Easier way to remove repeating data in books?

Dullahir · 03-15-2013, 06:57 AM

Good day, question:

Is there an easier way to remove Authors and Page Numbers and Titles from books during conversions? the Search and Replace feature doesn't seem to find all the instances. In fact, it doesn't seem to be working as well as it did in previous builds.

Is there a simpler way to do this?

Dullahir · 03-15-2013, 07:45 AM

Update, I tried a lot of things but did not succeed. I've tried author , author, <a>author</a> and only succeeded with one document.

Fixed it. LOL. I am a dunce.

I think it may have been because I didn't include a space. this time I input Title and author and it worked quite well! (Take note for others who may wonder how to do this. xD)

New question, however: How would I use the Search and Replace features in the Metadata field? It doesn't seem to be working the same way? Or maybe it does? (I haven't used the and tags. lol. I forgot.)

Further experimentation resulted in:

It would seem that the RegEx MUST be case-sensitive according to the wizard. If you input title and the code is listed as title in the wizard's results, it won't work.
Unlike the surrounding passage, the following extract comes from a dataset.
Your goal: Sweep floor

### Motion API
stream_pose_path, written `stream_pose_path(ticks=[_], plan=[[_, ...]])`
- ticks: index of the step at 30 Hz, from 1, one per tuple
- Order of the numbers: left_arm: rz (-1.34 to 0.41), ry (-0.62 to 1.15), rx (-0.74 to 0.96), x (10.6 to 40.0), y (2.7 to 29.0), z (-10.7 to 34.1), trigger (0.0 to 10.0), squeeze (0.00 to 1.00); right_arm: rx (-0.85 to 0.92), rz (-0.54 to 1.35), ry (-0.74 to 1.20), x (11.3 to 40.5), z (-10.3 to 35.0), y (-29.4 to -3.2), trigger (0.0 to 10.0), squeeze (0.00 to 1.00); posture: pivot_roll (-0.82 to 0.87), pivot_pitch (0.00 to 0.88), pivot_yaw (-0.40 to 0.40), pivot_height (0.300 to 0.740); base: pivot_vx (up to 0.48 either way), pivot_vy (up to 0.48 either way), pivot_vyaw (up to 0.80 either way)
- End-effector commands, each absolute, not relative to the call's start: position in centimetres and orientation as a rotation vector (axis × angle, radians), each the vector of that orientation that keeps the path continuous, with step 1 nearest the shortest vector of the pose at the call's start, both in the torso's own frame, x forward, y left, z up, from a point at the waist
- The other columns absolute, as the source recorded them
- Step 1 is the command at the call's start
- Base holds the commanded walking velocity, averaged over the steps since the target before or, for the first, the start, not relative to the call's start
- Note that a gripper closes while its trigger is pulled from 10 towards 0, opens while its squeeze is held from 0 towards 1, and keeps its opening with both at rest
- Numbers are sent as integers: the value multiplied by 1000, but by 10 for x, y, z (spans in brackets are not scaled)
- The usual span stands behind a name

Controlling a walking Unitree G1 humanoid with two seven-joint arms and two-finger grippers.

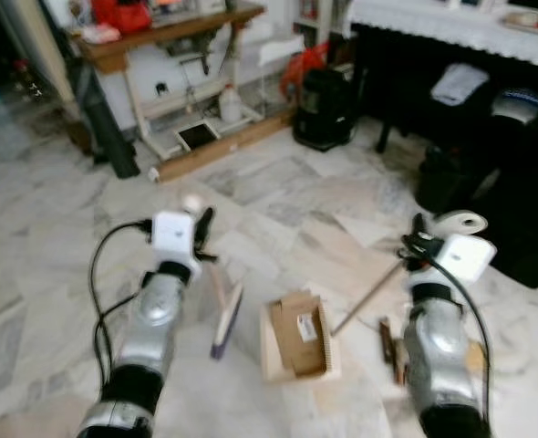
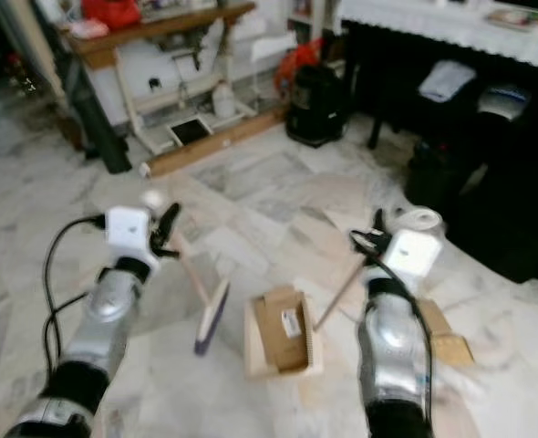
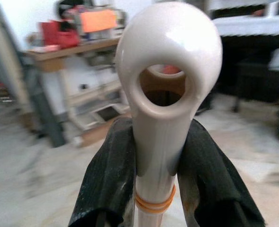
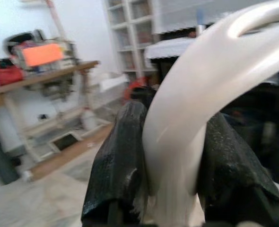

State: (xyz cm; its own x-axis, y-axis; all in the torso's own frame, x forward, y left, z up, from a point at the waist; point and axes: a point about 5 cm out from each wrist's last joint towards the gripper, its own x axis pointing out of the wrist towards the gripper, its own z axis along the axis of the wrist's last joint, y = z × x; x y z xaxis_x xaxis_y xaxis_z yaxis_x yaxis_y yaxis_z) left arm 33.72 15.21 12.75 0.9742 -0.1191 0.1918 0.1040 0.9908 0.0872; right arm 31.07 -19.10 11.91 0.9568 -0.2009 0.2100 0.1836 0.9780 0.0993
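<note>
Left claw (image 3: 153, 189) clenched on the broom (image 1: 225, 319) handle, right claw (image 4: 172, 189) clenched on the dustpan (image 1: 296, 345) handle, cardboard scraps (image 1: 302, 334) lying in the pan on the marble floor (image 1: 278, 196): sweeping seemingly midway, emptying remaining.

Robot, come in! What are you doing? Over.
Left gripper shut on broom handle. Right gripper shut on dustpan handle. Dustpan on floor holding cardboard, broom head beside it.
</note>
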Motion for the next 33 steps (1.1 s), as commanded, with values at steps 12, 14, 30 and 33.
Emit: stream_pose_path(ticks=[12, 14, 30, 33], plan=[[-66, -220, 48, 333, 155, 129, 10000, 0, 60, -177, -295, 313, 140, -197, 10000, 0, -62, 0, -4, 740, 0, 0, 800], [-65, -222, 41, 332, 151, 129, 10000, 0, 55, -172, -298, 313, 142, -199, 10000, 0, -61, 0, -12, 740, 0, 0, 800], [-93, -212, 24, 330, 142, 125, 10000, 0, 42, -152, -298, 312, 143, -195, 10000, 0, -83, 0, 5, 740, 0, 0, 800], [-100, -213, 25, 331, 141, 126, 10000, 0, 44, -153, -298, 312, 143, -194, 10000, 0, -85, 0, 12, 740, 0, 0, 800]])
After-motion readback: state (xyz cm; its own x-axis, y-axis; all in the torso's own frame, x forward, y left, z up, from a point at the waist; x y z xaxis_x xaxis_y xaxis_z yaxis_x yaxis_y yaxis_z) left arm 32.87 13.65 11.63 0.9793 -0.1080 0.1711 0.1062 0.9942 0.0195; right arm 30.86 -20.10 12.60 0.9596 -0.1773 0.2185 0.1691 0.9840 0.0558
Also, may just be a fluke, but when I did title,author instead of author,title it won't work. But if I reciprocate that, it does. Really strange, but really enjoying the experimentation!! Quite fun. Now all I need is a Regex to remove page numbers.

*Goes off to donate again rofl.*

Edit with a question:

Okay, this is one thing I am stumped on. How would I provide a RegEx for the following code:

"<A name=2></a>Title 
by Author

I have successfully removed the Author, so now it just has the title, but I have no idea how to remove the title. Using "</a>Title doesn't seem accurate, Title didn't work, neither did Title .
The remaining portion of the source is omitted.